As a publisher, I am "in the business" so-to-speak, so I don't often speak to personal psychiatric issues. I want to share with you that I lived through my Mother's very serious suicide attempt when I was 16. She never made another, but has been a constant frustration until the last few years because she has switched psychiatrists too readily, and has been non-compliant from time-to-time with her medication. I am very passionate about mental health issues, as you know, so when someone close to me -- who has every resource imaginable at her disposal -- seems to NOT want to get better, it infuriates me and has allowed me to "justify' a certain emotional distance.

So the short of it is that I know what it is like to survive the suicide attempt of someone very important, but my experience did not result in "positive action" such as your advocacy, and ironically, my Mother's attempt was compounded by her non-compliance, whereas it is your deduction that your child was hurt by the drug itself.
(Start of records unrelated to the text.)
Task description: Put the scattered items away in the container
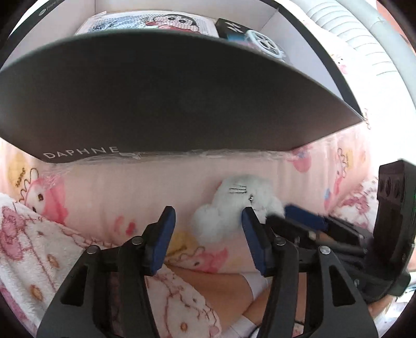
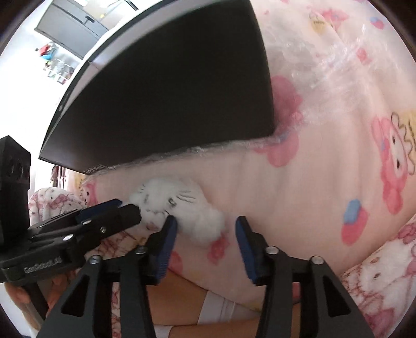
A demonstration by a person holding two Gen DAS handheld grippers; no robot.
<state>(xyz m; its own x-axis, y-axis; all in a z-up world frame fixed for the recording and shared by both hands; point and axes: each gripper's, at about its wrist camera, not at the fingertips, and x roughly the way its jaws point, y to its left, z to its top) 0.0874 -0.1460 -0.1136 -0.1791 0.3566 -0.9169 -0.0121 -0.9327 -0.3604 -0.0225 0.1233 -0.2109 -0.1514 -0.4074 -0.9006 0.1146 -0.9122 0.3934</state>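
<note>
A white fluffy cat plush (image 1: 234,205) lies on the pink cartoon bedsheet just in front of a dark box marked DAPHNE (image 1: 161,104). The box holds a cartoon-print packet (image 1: 156,23) and a black packet (image 1: 234,27). My left gripper (image 1: 208,228) is open, its right finger touching the plush. In the right wrist view the plush (image 2: 182,208) lies just ahead and left of my open right gripper (image 2: 205,234). The left gripper (image 2: 104,221) reaches in from the left there, touching the plush. The right gripper (image 1: 312,221) shows at the right in the left wrist view.
A pink-and-white fleece blanket (image 1: 31,247) lies at the left, and also at the lower right of the right wrist view (image 2: 377,280). Clear plastic wrap (image 2: 325,72) lies crumpled beside the box. A white slatted object (image 1: 351,31) stands behind the box.
</note>
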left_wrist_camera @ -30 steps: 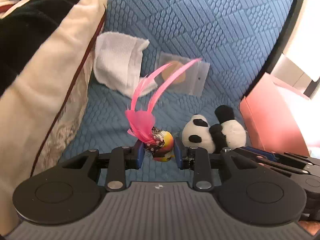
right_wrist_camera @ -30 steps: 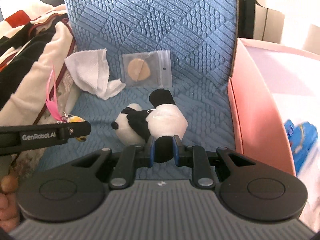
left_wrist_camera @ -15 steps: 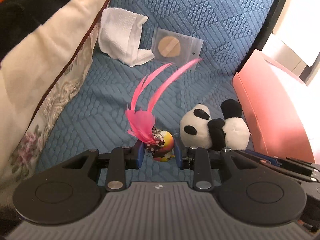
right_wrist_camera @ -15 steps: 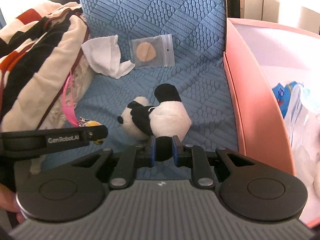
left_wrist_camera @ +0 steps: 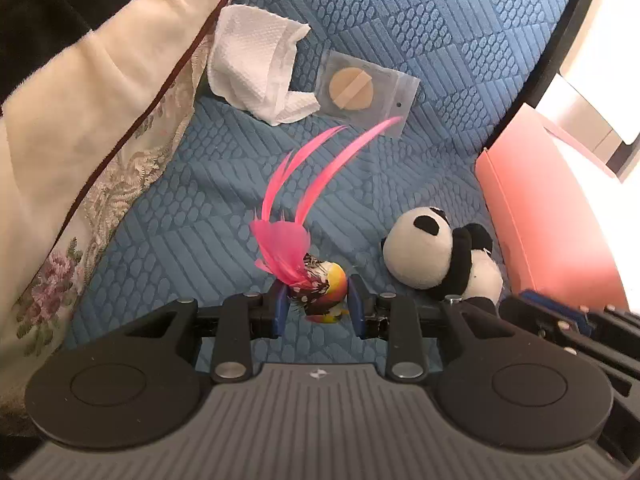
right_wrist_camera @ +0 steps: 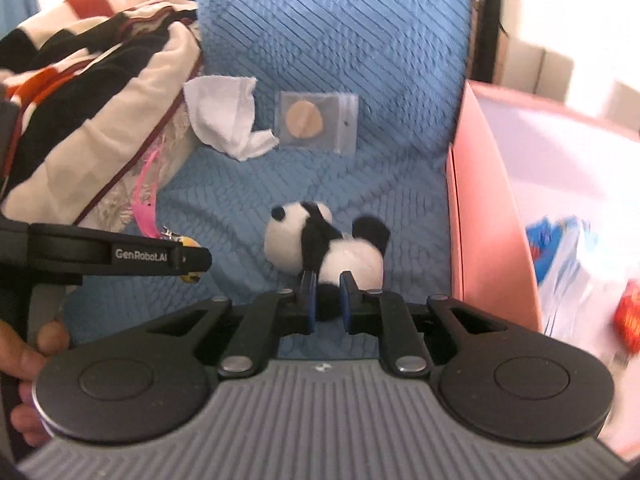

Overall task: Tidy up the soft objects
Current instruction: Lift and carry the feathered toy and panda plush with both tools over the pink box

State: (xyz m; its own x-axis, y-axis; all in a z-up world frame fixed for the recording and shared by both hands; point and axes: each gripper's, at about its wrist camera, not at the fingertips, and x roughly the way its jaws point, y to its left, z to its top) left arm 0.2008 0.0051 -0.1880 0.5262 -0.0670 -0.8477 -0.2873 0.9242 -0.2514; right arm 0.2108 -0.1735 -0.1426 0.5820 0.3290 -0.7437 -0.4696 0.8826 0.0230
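Note:
My left gripper (left_wrist_camera: 320, 304) is shut on a feather toy (left_wrist_camera: 320, 284) with an orange-yellow ball and long pink feathers, held above the blue quilted seat (left_wrist_camera: 192, 208). My right gripper (right_wrist_camera: 327, 300) is shut on a black limb of a plush panda (right_wrist_camera: 320, 244), lifted off the seat. The panda also shows in the left wrist view (left_wrist_camera: 436, 256), at the right of the feather toy. The left gripper with the toy shows at the left of the right wrist view (right_wrist_camera: 188, 260).
A white cloth (left_wrist_camera: 256, 68) and a clear bag with a tan disc (left_wrist_camera: 360, 92) lie at the back of the seat. A striped blanket (right_wrist_camera: 80, 100) is piled on the left. A pink box (right_wrist_camera: 492, 232) with packets inside stands on the right.
Both grippers have risen and pulled back with their toys. The panda hangs higher above the seat and has swung round. More of the pink box's inside shows in the right wrist view.

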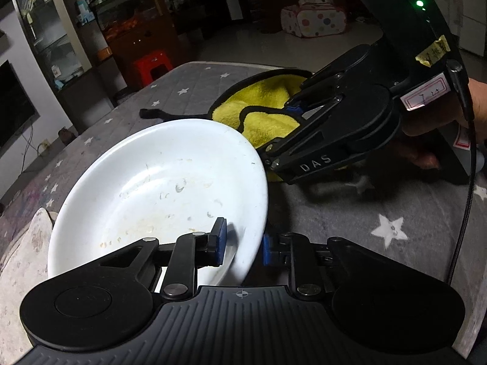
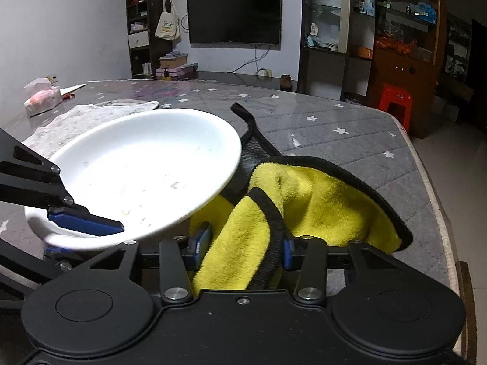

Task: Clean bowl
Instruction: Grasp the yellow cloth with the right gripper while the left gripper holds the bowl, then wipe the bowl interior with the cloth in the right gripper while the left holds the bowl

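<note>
A white shallow bowl (image 1: 164, 182) with dried food smears is held tilted above the table. My left gripper (image 1: 243, 248) is shut on the bowl's near rim, one blue pad inside and one outside. It also shows in the right wrist view (image 2: 88, 231), gripping the bowl (image 2: 146, 167). My right gripper (image 2: 242, 248) is shut on a yellow cloth with black edging (image 2: 310, 200), just right of and below the bowl's rim. In the left wrist view the right gripper (image 1: 292, 130) holds the cloth (image 1: 258, 106) beyond the bowl's far edge.
A grey star-patterned table cover (image 2: 334, 127) lies under everything. A pale crumpled cloth (image 2: 85, 115) lies behind the bowl. A wrapped packet (image 2: 42, 97) sits at the far left of the table. A red stool (image 2: 394, 103) stands off the table's right edge.
</note>
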A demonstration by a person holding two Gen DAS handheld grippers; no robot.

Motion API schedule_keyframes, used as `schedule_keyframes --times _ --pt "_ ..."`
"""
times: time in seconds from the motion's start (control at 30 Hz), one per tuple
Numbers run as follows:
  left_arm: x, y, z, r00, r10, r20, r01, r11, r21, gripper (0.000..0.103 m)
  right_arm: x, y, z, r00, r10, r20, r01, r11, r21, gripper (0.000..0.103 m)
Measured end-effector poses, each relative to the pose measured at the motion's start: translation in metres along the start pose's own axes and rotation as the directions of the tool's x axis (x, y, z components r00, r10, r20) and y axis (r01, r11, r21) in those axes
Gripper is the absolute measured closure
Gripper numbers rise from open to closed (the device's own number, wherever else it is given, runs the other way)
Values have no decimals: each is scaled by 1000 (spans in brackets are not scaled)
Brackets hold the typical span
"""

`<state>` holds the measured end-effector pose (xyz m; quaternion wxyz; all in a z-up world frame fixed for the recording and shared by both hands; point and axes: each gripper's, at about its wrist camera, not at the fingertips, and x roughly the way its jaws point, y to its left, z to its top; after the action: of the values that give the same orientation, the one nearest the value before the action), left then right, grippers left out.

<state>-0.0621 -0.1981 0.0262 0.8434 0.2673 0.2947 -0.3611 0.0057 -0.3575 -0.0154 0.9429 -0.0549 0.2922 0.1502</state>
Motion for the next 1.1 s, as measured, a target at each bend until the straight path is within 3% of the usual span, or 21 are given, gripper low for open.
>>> schedule_keyframes --times 0.53,1.1 --pt "-14 17 -13 998 -53 14 54 998 -17 79 -33 43 -17 992 122 26 -119 987 -112 63" --pt "-23 18 -23 993 -121 -6 121 991 53 78 -5 22 -1 993 112 30 -105 979 -176 63"
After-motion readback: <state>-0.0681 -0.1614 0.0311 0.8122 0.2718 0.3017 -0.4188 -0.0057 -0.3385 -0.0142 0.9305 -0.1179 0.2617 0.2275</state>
This is as far as I can go on this subject, Stephany, but, again, please forgive me for not having seen and responded to your pointed posting to me. With great regard, james.

Supremacy Claus said...

Extremists bullied the FDA Psychopharmacology Committee into issuing a black box warning about suicidal ideas from anti-depressants, against their experience and better judgment. That warning intimidated primary care doctors from writing for anti-depressants after 2004. Their scripts decreased. That reversed the decrease in suicide in that group. It resulted in the suicide of untreated young people by the 100's per year. The ideologues do their work, then refuse to accept responsibility for the ghoulish consequences. They are the cause of the tragic, totally unnecessary loss of 100's of young people a year, and the agony of their loved ones.

The Committee issued a warning to deter. It got its intended result. This Committee has to count among the biggest mass murderers in US history. Their murderous rampage continues today, without the slightest consequence to them, nor to the left wing extremists that forced them. Instead of learning, the FDA is on a rampage. It is issuing unwarranted warnings for all manner of drugs.

soulful sepulcher said...

Thank you James, I appreciate what you have written here to me.